Fall 2020 Newsletter

Updates from Amherst College Press

New Titles

We’re excited to announce our newest title is live: read Carlos Alberto Sánchez’s A Sense of Brutality: Philosophy after Narco-Culture here. Sánchez will be in conversation with ACP author James Martel on Wednesday, October 21 as part of the salon series at the Amherst College Center for Humanistic Inquiry.

Egor Kovalevsky’s A Journey to Inner Africa (translated by Anna Aslanyan), the first in our Russian Travelogue series edited by Sergey Glebov, is due out later this fall. And Marta Werner’s Writing in Time: Emily Dickinson's Master Hourswill be available winter 2021.

Forthcoming titles from ACP include a groundbreaking collection of essays on public history, Radical Roots: Public History and Social Justice (ed. Denise Meringolo); a timely and accessible edited volume on Public Scholarship in Literary Studies (eds. Rachel Arteaga and Rosemary Johnsen); The Border of Lights Reader: Bearing Witness to Genocide in the Dominican Republic (eds.

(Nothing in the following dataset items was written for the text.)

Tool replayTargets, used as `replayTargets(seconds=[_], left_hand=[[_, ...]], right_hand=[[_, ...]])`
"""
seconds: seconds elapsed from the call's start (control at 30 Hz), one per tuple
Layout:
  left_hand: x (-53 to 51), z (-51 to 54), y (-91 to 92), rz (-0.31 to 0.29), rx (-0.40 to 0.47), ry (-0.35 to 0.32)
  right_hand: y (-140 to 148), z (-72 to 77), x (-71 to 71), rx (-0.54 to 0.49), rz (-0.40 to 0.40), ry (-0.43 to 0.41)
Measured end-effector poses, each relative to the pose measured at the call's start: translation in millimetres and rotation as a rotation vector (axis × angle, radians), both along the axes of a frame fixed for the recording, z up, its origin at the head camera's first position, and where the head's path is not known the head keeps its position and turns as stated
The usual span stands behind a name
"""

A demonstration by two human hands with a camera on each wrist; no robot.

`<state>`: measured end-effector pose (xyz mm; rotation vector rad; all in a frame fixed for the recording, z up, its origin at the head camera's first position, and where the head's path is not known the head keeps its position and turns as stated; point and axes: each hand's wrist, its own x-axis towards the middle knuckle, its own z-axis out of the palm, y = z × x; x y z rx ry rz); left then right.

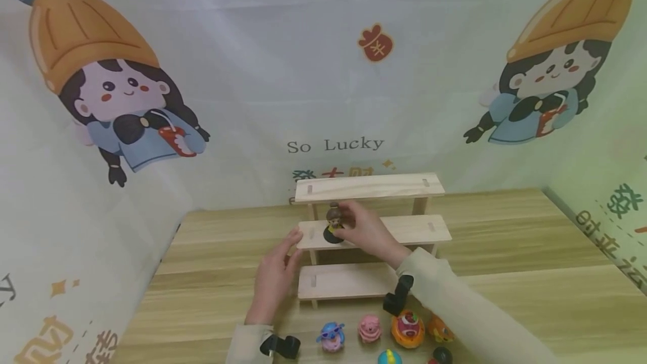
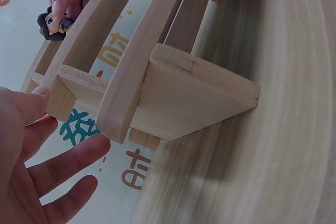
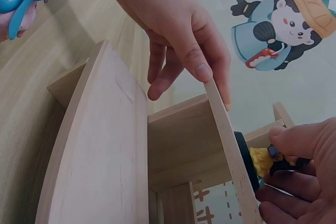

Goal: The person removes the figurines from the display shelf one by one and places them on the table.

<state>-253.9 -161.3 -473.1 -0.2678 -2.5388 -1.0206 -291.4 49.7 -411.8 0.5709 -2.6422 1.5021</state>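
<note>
A small doll figurine (image 1: 333, 221) with a dark hair bun, yellow dress and dark round base stands upright near the left end of the middle tier of a three-tier wooden display shelf (image 1: 349, 281). My right hand (image 1: 368, 231) holds the figurine from its right side; in the right wrist view, thumb and fingers are around its upper body and the base meets the board. At that tier's left end, my left hand (image 1: 275, 274) pinches the board's corner between thumb and index finger. Its other fingers spread loosely beside the shelf, as the left wrist view shows.
In front of the shelf stand several toys: a blue figure with sunglasses (image 1: 331, 336), a pink figure (image 1: 369, 328), an orange round toy (image 1: 407, 329) and others partly cut off or behind the right sleeve. A printed cloth backdrop (image 1: 242, 72) rises behind the wood-grain table (image 1: 202, 274).
</note>
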Motion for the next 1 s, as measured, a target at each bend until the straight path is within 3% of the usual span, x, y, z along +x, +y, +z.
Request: replayTargets(seconds=[0.27,0.5,1.0], left_hand=[[-0.5,-0.3,-1.5,-0.008,0.000,0.018],[-1.0,-0.9,-1.2,-0.006,0.000,0.014],[-0.9,-1.7,-1.3,-0.004,-0.001,-0.010]], right_hand=[[-4.9,0.2,-1.9,0.049,-0.060,0.025],[-9.2,0.9,-1.6,0.003,-0.068,0.023],[-8.1,12.5,15.8,0.056,-0.107,0.095]])
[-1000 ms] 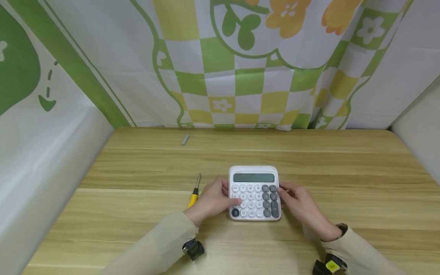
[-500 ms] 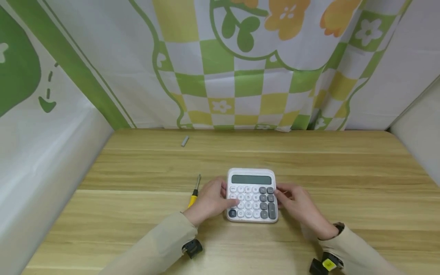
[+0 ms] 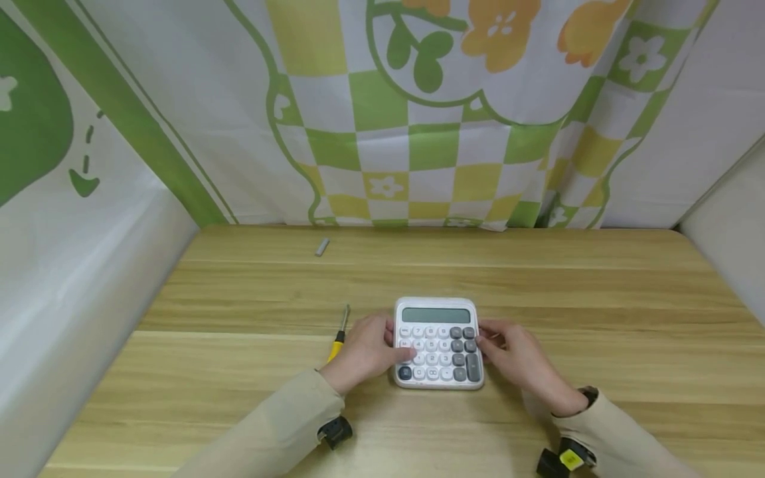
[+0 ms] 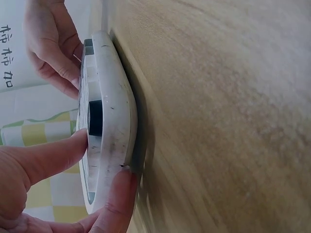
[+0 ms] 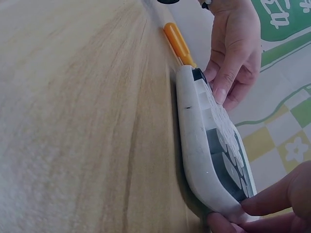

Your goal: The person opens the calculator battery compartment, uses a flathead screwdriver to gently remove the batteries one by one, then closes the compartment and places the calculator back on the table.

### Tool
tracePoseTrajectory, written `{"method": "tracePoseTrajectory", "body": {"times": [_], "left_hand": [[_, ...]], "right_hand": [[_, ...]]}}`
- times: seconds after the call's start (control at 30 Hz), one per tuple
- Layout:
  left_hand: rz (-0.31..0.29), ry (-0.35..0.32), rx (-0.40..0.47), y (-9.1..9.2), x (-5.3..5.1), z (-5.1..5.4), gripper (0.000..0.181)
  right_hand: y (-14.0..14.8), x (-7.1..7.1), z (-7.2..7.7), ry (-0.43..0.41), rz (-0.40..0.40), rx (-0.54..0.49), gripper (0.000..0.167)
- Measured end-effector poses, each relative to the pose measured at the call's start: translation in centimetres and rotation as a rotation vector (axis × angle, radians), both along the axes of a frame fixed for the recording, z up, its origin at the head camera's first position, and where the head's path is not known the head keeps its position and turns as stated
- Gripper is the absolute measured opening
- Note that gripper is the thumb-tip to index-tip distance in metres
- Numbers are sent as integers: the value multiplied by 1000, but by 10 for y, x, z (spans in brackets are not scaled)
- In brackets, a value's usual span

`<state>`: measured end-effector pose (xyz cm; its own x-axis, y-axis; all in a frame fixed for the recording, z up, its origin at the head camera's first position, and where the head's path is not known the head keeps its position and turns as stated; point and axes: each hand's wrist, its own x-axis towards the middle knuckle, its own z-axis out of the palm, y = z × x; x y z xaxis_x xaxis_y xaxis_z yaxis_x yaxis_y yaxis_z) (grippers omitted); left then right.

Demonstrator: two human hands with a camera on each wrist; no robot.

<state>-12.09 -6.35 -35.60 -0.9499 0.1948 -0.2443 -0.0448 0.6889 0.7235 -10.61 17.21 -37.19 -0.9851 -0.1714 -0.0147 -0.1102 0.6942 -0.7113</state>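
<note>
A white calculator (image 3: 439, 343) faces up in the middle of the table, with a grey display, white and grey keys and one black key. My left hand (image 3: 369, 352) grips its left side. In the left wrist view the thumb lies on the key face and a fingertip (image 4: 124, 184) presses the outer edge. My right hand (image 3: 520, 355) pinches the right side, thumb on the top rim and fingers at the edge, as the right wrist view (image 5: 282, 204) shows. A dark shadow runs under the calculator's edge; whether it fully rests on the table cannot be told.
Left of my left hand lies a screwdriver (image 3: 339, 337) with a yellow and black handle, partly hidden by that hand. A small grey bar (image 3: 322, 247) lies toward the back of the wooden table (image 3: 239, 292). A checked curtain (image 3: 433, 146) hangs behind the table.
The calculator has shifted slightly to the left and toward me, both hands still holding it. The screwdriver and grey bar have stayed in place.
</note>
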Motion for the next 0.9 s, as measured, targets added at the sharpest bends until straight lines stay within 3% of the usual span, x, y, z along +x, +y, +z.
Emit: {"method": "tracePoseTrajectory", "body": {"times": [0.5, 0.9], "left_hand": [[-47, 14, -12, 1, 0, 1, 15], [-50, -7, -24, 1, 0, 1, 16]], "right_hand": [[1, 1, 2, -25, 3, 23, 34], [-1, 0, 0, -40, -8, 34, 34]]}}
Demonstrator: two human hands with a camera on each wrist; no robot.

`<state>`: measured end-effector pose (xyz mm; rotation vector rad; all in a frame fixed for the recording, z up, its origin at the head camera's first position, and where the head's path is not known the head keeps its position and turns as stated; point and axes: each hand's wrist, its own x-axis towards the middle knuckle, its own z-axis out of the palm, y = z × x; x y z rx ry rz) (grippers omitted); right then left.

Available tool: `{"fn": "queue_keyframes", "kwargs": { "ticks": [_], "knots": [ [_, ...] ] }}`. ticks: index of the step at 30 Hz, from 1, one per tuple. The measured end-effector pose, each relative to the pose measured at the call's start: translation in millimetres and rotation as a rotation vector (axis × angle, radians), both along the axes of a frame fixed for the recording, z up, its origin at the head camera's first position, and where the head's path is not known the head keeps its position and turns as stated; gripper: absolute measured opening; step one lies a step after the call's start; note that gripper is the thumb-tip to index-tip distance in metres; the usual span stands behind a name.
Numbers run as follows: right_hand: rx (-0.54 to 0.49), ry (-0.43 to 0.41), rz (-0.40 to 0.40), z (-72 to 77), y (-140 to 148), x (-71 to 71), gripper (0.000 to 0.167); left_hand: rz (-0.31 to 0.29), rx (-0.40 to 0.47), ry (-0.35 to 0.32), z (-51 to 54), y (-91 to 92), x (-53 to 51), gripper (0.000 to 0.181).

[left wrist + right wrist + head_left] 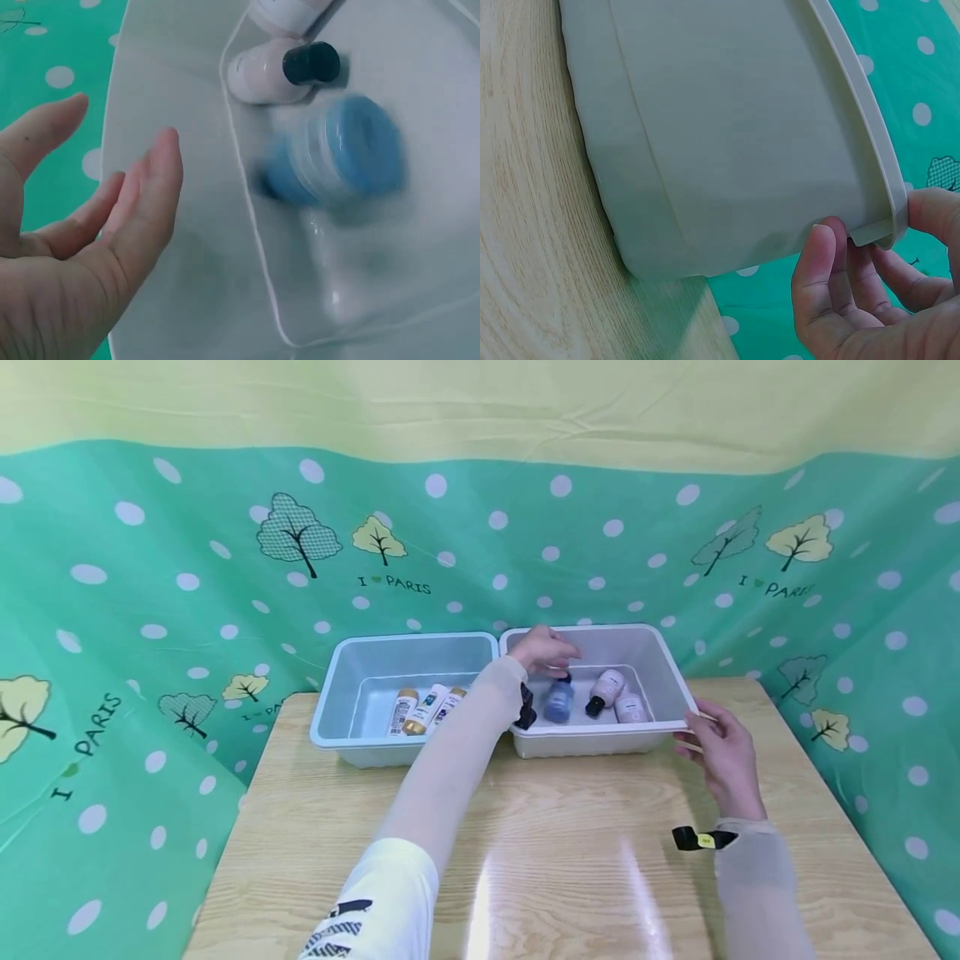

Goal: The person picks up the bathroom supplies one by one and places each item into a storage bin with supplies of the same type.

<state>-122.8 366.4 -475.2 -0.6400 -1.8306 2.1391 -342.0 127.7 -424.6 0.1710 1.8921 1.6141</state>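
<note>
My left hand [544, 649] is over the back of the light grey bin [585, 739], its fingers spread and apart from the bottles. Below it lies a blue bottle [558, 700] with a dark cap; in the left wrist view this blue bottle [337, 154] is blurred. Two pale pink bottles rest beside it: one with a black cap [606, 687], the other [631, 707] near the front wall. At the bin's front right corner, my right hand [723, 756] grips the rim [889, 187], thumb on the outer edge and fingers beneath.
A light blue bin [352, 743] stands directly left of the grey one, holding several white bottles [433, 706] with gold caps, partly hidden by my left sleeve. Both bins sit at the back of a wooden table [570, 835], against a green dotted curtain [465, 539].
</note>
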Motion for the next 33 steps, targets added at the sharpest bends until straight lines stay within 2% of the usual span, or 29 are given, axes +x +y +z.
{"fn": "queue_keyframes", "kwargs": {
  "ticks": [5,9,12,17,21,25,29,33],
  "knots": [
    [0.002,0.004,0.010,-2.0,0,-3.0,0.047,0.008,0.000,0.005,1.9,-2.4,-1.0,0.018],
    [0.005,-0.008,0.011,-3.2,-1,-5.3,0.047,-0.013,0.024,-0.009,7.6,-11.0,0.8,0.023],
    [0.005,-0.013,0.009,-3.6,0,-6.7,0.045,-0.033,0.043,-0.008,14.0,-18.5,4.9,0.027],
    [0.019,-0.008,0.005,-2.3,4,-8.3,0.042,-0.061,0.055,0.051,25.6,-29.3,17.7,0.030],
    [0.122,-0.027,-0.004,-0.9,7,-7.0,0.041,-0.089,0.089,0.096,33.0,-36.3,34.3,0.037],
    [0.340,-0.074,-0.025,0.3,6,-4.8,0.047,-0.095,0.135,0.151,38.7,-48.6,56.5,0.040],
    [0.543,-0.104,-0.083,1.3,2,-2.5,0.049,-0.106,0.174,0.209,39.3,-69.4,81.1,0.041],
    [0.728,-0.068,-0.178,3.4,-3,3.6,0.043,-0.118,0.153,0.272,35.0,-96.1,107.3,0.044]
  ]
}}
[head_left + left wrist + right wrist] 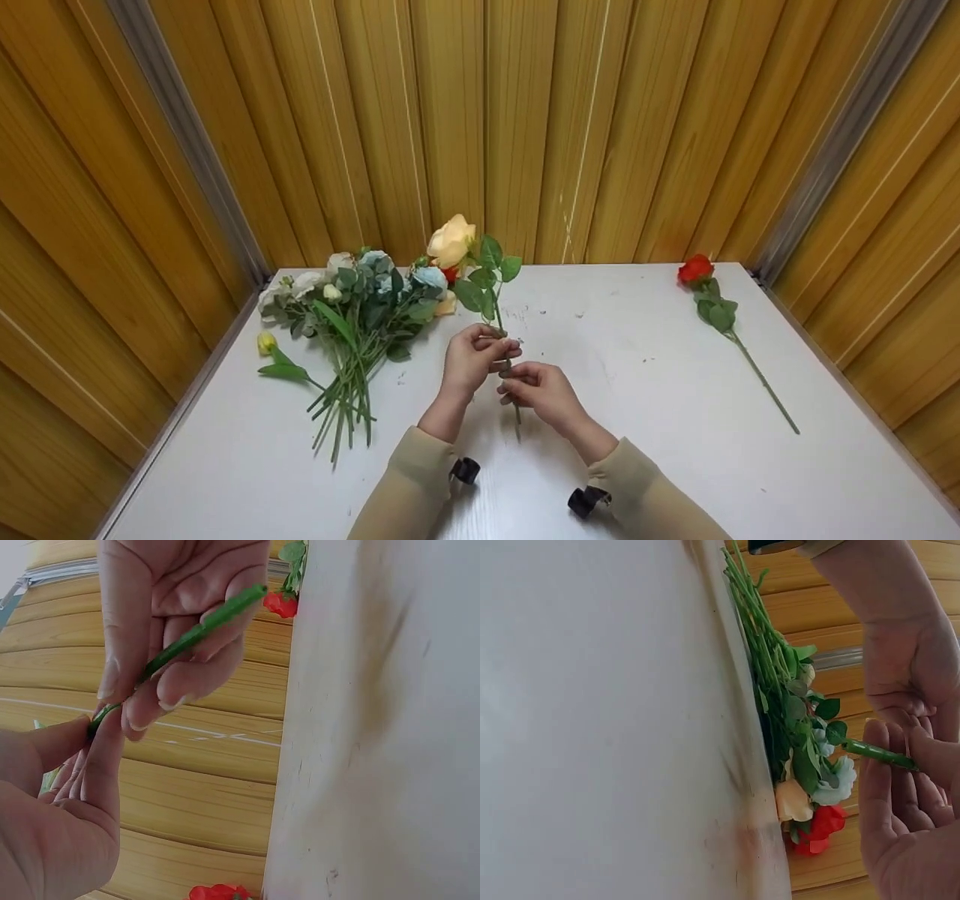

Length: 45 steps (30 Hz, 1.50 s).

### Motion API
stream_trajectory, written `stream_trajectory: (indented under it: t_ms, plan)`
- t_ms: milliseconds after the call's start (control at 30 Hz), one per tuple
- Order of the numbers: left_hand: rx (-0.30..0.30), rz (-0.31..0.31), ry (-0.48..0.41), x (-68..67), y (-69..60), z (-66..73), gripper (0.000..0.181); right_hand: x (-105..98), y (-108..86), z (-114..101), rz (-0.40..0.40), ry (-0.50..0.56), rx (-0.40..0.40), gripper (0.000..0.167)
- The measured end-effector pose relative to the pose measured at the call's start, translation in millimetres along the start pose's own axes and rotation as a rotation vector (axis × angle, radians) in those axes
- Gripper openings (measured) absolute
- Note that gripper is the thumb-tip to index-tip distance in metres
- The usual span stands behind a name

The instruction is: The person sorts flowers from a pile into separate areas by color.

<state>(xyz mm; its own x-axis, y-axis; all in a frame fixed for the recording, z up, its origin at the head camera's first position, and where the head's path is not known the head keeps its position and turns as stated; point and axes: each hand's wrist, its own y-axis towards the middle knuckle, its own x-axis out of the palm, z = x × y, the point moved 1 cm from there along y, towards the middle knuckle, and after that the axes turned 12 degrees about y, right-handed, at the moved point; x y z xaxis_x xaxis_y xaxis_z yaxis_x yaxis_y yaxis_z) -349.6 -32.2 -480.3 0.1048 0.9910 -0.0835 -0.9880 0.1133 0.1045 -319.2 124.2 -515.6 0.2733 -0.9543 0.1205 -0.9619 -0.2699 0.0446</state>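
A peach rose (451,240) with green leaves stands nearly upright above the table. My left hand (469,364) pinches its stem below the leaves. Just beneath, my right hand (551,394) holds the same stem between thumb and fingers. The two hands almost meet. In the left wrist view, the bare lower end of the green stem (202,634) sticks out past the right hand's fingers. A short piece of the stem (879,754) shows against the right hand's fingers in the right wrist view.
A bunch of white, blue, peach and red flowers (367,300) lies on the left of the white table (622,465), stems towards me. Beside it is a yellow tulip (266,343). One red rose (696,270) lies at the right. Wood-look walls (517,127) enclose the table's back and sides.
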Motion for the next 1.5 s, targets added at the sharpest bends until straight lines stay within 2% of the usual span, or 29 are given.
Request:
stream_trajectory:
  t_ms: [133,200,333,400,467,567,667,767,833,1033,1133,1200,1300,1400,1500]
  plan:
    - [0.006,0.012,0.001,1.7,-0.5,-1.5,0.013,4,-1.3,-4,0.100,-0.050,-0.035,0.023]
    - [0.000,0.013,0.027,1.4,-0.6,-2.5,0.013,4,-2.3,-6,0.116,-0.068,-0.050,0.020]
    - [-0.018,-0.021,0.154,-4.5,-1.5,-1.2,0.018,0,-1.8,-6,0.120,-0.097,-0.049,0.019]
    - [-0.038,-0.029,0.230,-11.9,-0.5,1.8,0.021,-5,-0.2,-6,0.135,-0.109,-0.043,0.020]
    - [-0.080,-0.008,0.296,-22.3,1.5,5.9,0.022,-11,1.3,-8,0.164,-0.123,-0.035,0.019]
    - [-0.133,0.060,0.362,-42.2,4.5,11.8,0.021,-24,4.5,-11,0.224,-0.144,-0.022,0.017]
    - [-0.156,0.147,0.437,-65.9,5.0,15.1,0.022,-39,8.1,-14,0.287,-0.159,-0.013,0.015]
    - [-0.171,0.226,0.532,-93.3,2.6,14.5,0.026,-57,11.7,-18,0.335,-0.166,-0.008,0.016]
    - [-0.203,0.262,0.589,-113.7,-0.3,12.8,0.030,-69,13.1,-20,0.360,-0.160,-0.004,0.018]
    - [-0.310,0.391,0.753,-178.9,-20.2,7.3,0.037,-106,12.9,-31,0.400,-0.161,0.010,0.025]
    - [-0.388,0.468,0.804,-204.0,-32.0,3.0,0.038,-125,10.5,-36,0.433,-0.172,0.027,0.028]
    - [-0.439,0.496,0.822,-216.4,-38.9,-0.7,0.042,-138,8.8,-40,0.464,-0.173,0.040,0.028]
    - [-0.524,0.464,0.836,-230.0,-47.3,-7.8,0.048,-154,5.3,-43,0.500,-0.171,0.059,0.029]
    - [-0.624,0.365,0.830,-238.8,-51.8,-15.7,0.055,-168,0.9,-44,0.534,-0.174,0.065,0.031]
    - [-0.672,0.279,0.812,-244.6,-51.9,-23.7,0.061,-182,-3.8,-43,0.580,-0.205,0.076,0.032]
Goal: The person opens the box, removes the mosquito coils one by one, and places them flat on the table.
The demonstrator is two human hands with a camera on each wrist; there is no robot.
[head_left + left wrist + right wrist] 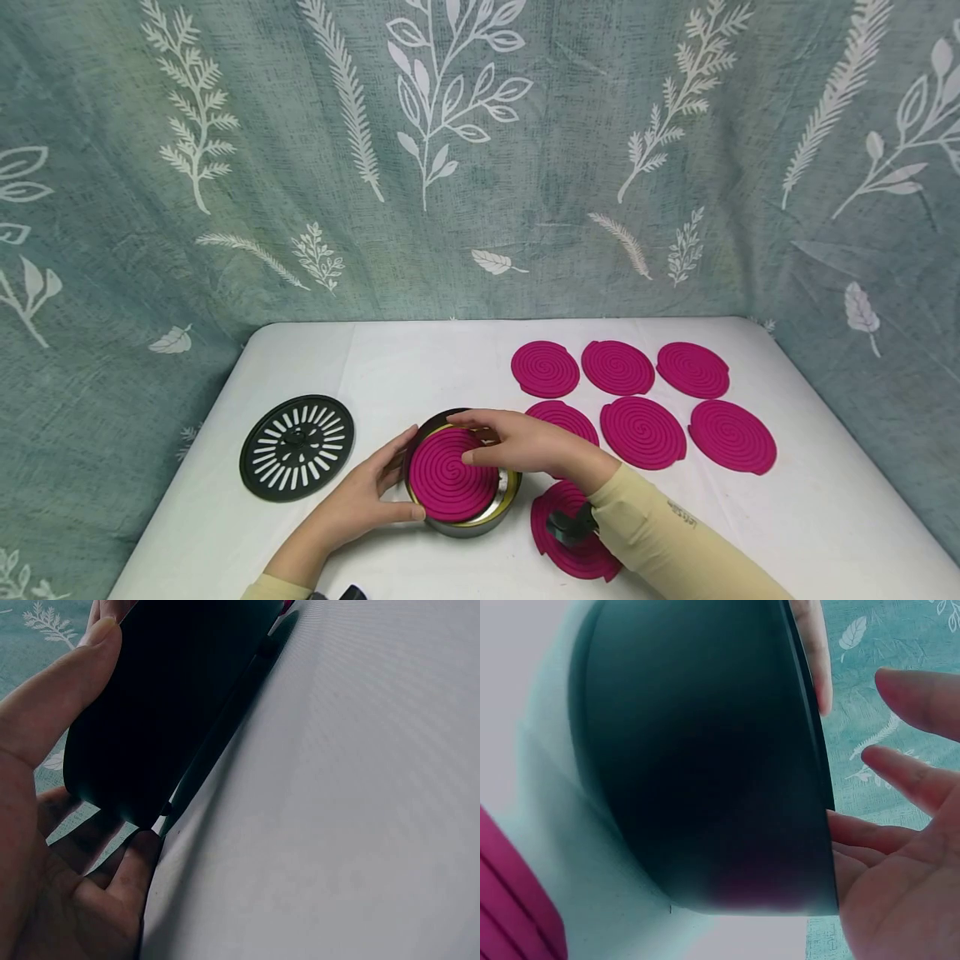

Megan Myers and Edward Paulino), an innovative anthology on the Border of Lights collective; and Twining: Critical and Creative Approaches to Hypertext Narratives by Anastasia Salter and Stuart Moulthrop, one of the only books on the digital-storytelling tool Twine.

Distributed Title

ACP is proud to distribute Amherst in the World (ed. Martha Saxton). The book gathers scholars and writers to reflect on the history of Amherst College, in celebration of its 200th year. Read it online here.

From the ACP Interns

James Martel spoke with our Greg Call summer intern, Joy Won (‘23), about his book Unburied Bodies: Subversive Corpses and the Authority of the Dead (ACP, 2018). Of the victims of police murder including George Floyd, Michael Brown, Sandra Bland, Trayvon Martin, and too many others, Martel said: “I think they’re all working together right now to fight white supremacy, and I really do think it speaks to the agency of the dead and how powerful an effect they have on the living in a positive way.”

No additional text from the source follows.